Our next question is this: how do we describe an edge in our image? Well, let’s look at this example: Edge

Clearly, we can see the edge in the middle of our image. Now let’s take all the values along a row on the image and plot them out from left to right. As you can see, there is a massive change in values in the middle of the graph. Since we measure the change in values by the gradient, we can say that an edge is where there is a large gradient in the image.

### The gradient of an image

In order to find the gradient we simply use this equation:
\begin{equation}
\mbox{ Gradient} = \left\{ ( \mbox{ $\Delta x$ of $f$ } ) ^2 + ( \mbox{ $\Delta y$ of $f$ } )^2 \right\} ^{1/2},
\end{equation}
where the $\Delta$ means ‘the change’.  This is called the Eikonal equation.

With the theory done, let’s now look at an example. Take this image where our resident chocolate fountain expert Adam is on holiday in Yosemite National Park: Original picture (B&W)

Now let’s apply our Eikonal equation to this image, to give: Here the brighter the pixel at a particular point in the image, the larger the gradient at that point.

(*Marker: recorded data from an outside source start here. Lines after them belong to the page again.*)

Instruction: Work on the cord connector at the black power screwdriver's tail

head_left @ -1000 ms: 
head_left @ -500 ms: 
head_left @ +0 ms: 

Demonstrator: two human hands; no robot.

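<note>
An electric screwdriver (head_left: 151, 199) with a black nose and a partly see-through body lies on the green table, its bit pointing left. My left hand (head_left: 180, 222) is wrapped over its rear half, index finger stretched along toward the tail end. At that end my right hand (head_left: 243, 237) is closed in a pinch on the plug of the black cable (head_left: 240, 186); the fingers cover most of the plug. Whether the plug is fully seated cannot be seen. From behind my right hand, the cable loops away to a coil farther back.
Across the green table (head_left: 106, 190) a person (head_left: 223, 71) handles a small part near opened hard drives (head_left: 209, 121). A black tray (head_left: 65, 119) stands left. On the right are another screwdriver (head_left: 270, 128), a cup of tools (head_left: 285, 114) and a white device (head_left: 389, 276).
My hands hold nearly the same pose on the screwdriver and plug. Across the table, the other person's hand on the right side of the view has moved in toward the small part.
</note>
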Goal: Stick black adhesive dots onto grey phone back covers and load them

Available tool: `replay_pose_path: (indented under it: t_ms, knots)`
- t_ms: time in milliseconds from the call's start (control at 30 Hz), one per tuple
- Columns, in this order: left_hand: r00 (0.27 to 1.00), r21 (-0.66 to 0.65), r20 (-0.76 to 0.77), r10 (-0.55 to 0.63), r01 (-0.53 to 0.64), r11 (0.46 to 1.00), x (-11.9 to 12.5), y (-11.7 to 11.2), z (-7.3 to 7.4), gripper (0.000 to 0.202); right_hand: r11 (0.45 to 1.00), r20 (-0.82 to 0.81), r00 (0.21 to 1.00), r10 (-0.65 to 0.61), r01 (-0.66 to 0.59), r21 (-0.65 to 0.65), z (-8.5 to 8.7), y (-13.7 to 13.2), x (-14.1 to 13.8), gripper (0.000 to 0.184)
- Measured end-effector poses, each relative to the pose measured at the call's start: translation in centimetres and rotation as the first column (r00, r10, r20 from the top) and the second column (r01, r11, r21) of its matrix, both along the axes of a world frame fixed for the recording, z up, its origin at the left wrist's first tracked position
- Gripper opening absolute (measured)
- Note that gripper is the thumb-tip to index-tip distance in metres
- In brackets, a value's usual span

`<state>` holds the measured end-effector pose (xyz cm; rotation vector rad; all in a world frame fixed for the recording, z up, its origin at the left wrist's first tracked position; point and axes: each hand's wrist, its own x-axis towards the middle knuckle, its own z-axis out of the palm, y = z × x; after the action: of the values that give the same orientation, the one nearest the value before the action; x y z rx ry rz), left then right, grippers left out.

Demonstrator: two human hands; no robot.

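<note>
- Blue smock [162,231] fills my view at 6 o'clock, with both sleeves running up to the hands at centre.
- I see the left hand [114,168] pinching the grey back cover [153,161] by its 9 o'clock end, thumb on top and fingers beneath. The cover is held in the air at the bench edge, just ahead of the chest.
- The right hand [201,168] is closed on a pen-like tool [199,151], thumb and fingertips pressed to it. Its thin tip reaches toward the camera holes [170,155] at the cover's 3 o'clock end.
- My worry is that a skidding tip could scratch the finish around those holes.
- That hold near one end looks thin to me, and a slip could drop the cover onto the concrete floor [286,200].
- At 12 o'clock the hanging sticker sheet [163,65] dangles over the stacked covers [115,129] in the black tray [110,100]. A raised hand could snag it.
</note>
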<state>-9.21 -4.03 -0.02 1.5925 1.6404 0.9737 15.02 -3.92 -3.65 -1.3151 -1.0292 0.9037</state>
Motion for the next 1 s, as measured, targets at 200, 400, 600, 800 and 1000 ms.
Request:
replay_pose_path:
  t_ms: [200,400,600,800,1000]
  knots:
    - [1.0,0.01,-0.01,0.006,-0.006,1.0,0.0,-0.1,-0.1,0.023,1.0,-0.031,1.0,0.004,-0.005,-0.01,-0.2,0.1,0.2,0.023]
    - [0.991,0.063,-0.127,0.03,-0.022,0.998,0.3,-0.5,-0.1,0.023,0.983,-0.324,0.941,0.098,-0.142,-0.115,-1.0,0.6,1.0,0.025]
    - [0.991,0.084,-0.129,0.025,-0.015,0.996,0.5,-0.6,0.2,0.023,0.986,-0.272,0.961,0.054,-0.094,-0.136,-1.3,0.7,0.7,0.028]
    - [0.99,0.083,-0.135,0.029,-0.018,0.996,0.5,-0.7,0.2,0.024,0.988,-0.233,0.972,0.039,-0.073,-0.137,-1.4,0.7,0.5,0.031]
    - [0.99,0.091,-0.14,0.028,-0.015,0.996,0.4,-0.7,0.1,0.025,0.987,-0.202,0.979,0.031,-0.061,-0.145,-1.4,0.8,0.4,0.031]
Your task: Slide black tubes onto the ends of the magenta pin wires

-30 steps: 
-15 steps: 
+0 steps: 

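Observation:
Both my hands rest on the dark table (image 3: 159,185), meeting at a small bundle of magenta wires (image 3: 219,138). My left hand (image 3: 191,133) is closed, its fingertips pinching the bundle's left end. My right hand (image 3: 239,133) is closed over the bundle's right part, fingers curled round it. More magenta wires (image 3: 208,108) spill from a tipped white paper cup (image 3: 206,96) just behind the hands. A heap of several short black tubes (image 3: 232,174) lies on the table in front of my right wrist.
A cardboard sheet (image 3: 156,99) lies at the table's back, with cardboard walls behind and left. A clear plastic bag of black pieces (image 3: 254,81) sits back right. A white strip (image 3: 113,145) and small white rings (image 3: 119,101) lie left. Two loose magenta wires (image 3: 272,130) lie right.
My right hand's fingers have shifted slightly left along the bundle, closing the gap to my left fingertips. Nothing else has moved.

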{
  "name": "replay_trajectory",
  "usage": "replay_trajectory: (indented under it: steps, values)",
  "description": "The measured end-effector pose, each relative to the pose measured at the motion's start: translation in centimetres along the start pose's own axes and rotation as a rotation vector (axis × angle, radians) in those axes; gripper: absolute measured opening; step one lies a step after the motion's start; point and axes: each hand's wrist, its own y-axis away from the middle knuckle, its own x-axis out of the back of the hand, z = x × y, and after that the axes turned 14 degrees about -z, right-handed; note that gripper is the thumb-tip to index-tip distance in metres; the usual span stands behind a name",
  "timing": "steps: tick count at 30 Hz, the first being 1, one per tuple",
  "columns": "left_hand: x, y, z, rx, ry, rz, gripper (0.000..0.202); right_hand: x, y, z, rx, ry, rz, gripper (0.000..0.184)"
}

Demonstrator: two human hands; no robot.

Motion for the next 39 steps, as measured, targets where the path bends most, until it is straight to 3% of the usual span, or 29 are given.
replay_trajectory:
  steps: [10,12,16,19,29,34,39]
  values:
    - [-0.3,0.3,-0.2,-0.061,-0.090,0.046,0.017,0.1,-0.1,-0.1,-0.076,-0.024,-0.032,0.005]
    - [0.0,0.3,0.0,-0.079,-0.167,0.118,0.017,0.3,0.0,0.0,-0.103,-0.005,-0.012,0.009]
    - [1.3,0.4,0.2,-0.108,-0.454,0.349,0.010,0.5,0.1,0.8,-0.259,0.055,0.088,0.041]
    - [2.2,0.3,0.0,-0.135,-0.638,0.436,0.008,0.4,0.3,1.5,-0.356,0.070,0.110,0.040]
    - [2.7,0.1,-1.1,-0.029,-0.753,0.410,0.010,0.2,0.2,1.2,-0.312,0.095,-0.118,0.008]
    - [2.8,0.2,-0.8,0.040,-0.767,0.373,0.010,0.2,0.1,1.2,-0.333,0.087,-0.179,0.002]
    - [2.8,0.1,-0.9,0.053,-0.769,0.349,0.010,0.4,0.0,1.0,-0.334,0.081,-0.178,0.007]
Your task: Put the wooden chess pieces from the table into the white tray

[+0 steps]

Hence in order to find the edges, we simply consider all the pixels that are above a fixed value. The fixed value is defined by the user, i.e. us! In most cases, it is chosen to lie in the highest 10% of all the values that are generated by the application of the Eikonal equation. To demonstrate, let us experiment with various thresholds: ### Final words

Thus we have completed a quick guide to the basics of edge detection! One of the applications of edge detection is in image segmentation. Image segmentation simply means dividing an image into parts that contain a particular property. Image analysis give us an opportunity to apply very abstract maths in a practical setting.

### References Kin Quan is a PhD student in the Centre for Medical Image Computing at University College London.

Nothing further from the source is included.